When you reach the records below, repeat each one exactly as written.

◆ ◆ ◆ ◆

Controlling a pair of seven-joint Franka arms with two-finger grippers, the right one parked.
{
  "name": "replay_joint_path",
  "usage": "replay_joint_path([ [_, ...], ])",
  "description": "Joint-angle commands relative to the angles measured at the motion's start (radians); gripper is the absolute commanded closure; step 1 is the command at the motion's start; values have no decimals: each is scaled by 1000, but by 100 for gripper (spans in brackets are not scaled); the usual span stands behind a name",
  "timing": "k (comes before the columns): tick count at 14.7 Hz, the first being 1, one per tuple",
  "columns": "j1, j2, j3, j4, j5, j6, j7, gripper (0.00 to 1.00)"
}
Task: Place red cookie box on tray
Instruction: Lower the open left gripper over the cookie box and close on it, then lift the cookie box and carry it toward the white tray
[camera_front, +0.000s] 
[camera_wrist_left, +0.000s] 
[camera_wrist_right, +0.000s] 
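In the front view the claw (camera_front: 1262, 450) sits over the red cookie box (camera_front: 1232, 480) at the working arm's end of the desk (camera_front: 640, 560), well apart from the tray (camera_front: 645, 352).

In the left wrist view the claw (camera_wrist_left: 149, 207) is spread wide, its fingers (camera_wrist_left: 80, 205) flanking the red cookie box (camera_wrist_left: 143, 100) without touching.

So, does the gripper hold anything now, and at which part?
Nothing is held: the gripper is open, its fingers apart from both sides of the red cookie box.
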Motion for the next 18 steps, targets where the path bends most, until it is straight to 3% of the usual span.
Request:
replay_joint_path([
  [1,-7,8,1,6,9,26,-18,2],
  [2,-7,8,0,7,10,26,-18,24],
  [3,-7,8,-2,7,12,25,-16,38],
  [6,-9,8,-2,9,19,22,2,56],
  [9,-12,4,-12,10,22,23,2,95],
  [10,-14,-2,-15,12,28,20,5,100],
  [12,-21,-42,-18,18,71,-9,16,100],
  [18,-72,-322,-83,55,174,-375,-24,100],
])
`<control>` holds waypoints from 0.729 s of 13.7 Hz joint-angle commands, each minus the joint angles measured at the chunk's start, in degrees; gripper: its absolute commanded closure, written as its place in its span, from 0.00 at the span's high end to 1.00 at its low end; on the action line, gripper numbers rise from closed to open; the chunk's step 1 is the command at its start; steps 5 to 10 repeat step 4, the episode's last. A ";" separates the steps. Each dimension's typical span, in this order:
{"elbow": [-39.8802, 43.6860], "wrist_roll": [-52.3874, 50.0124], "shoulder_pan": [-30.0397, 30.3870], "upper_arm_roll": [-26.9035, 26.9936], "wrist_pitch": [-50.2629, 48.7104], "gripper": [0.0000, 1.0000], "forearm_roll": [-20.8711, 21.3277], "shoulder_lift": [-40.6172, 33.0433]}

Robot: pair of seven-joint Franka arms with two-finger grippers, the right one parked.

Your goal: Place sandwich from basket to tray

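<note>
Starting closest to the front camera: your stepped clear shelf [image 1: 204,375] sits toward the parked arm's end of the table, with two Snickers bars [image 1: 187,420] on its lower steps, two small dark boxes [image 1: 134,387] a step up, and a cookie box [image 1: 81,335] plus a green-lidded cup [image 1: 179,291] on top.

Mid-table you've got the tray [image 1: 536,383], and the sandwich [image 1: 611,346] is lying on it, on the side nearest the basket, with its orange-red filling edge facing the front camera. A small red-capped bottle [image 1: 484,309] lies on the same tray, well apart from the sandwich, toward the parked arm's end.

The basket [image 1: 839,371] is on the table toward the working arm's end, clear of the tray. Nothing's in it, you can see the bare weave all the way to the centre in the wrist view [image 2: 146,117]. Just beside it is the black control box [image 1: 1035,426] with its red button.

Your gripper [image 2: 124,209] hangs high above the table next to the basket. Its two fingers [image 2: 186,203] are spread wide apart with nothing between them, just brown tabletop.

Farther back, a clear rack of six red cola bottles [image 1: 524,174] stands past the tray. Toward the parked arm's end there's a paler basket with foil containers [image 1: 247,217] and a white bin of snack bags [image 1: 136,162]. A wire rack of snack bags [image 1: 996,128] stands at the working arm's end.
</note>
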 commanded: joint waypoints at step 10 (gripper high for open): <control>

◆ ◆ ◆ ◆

- RESULT BELOW:
Controlling a pair of seven-joint Franka arms with two-finger grippers, the right one parked.
{
  "name": "replay_joint_path",
  "usage": "replay_joint_path([ [_, ...], ])",
  "description": "Joint-angle commands relative to the angles measured at the motion's start (radians); gripper is the absolute commanded closure; step 1 is the command at the motion's start; values have no decimals: each is scaled by 1000, but by 100 for gripper (spans in brackets are not scaled); the usual span stands behind a name",
  "timing": "k (comes before the columns): tick count at 14.7 Hz, the first being 1, one per tuple",
  "columns": "j1, j2, j3, j4, j5, j6, j7, gripper (0.00 to 1.00)"
}
Task: Place red cookie box on tray
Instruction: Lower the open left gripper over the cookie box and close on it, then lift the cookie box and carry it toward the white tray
[camera_front, +0.000s] 
[camera_wrist_left, +0.000s] 
[camera_wrist_right, +0.000s] 
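In the front view the claw (camera_front: 1262, 450) sits over the red cookie box (camera_front: 1232, 480) at the working arm's end of the desk (camera_front: 640, 560), well apart from the tray (camera_front: 645, 352).

In the left wrist view the claw (camera_wrist_left: 149, 207) is spread wide, its fingers (camera_wrist_left: 80, 205) flanking the red cookie box (camera_wrist_left: 143, 100) without touching.

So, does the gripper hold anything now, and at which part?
Nothing is held: the gripper is open, its fingers apart from both sides of the red cookie box.
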Motion for the next 18 steps, targets where the path bends most, until it is straight to 3% of the usual span.
Request:
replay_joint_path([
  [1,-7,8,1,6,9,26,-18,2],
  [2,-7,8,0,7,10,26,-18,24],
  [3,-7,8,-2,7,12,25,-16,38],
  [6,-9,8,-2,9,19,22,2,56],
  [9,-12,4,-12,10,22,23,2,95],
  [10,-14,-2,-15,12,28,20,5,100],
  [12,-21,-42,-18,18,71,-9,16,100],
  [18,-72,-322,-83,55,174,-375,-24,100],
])
`<control>` holds waypoints from 0.729 s of 13.7 Hz joint-angle commands, each minus the joint angles measured at the chunk's start, in degrees; gripper: its absolute commanded closure, written as its place in its span, from 0.00 at the span's high end to 1.00 at its low end; on the action line, gripper numbers rise from closed to open; the chunk's step 1 is the command at its start; steps 5 to 10 repeat step 4, the episode's last. A ";" separates the steps. Each dimension's typical span, in this order:
{"elbow": [-39.8802, 43.6860], "wrist_roll": [-52.3874, 50.0124], "shoulder_pan": [-30.0397, 30.3870], "upper_arm_roll": [-26.9035, 26.9936], "wrist_pitch": [-50.2629, 48.7104], "gripper": [0.0000, 1.0000], "forearm_roll": [-20.8711, 21.3277], "shoulder_lift": [-40.6172, 33.0433]}

Robot: pair of seven-joint Franka arms with two-finger grippers, the right one parked.

Your goal: Place sandwich from basket to tray

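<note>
Starting closest to the front camera: your stepped clear shelf [image 1: 204,375] sits toward the parked arm's end of the table, with two Snickers bars [image 1: 187,420] on its lower steps, two small dark boxes [image 1: 134,387] a step up, and a cookie box [image 1: 81,335] plus a green-lidded cup [image 1: 179,291] on top.

Mid-table you've got the tray [image 1: 536,383], and the sandwich [image 1: 611,346] is lying on it, on the side nearest the basket, with its orange-red filling edge facing the front camera. A small red-capped bottle [image 1: 484,309] lies on the same tray, well apart from the sandwich, toward the parked arm's end.

The basket [image 1: 839,371] is on the table toward the working arm's end, clear of the tray. Nothing's in it, you can see the bare weave all the way to the centre in the wrist view [image 2: 146,117]. Just beside it is the black control box [image 1: 1035,426] with its red button.

Your gripper [image 2: 124,209] hangs high above the table next to the basket. Its two fingers [image 2: 186,203] are spread wide apart with nothing between them, just brown tabletop.

Farther back, a clear rack of six red cola bottles [image 1: 524,174] stands past the tray. Toward the parked arm's end there's a paler basket with foil containers [image 1: 247,217] and a white bin of snack bags [image 1: 136,162]. A wire rack of snack bags [image 1: 996,128] stands at the working arm's end.
</note>
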 commanded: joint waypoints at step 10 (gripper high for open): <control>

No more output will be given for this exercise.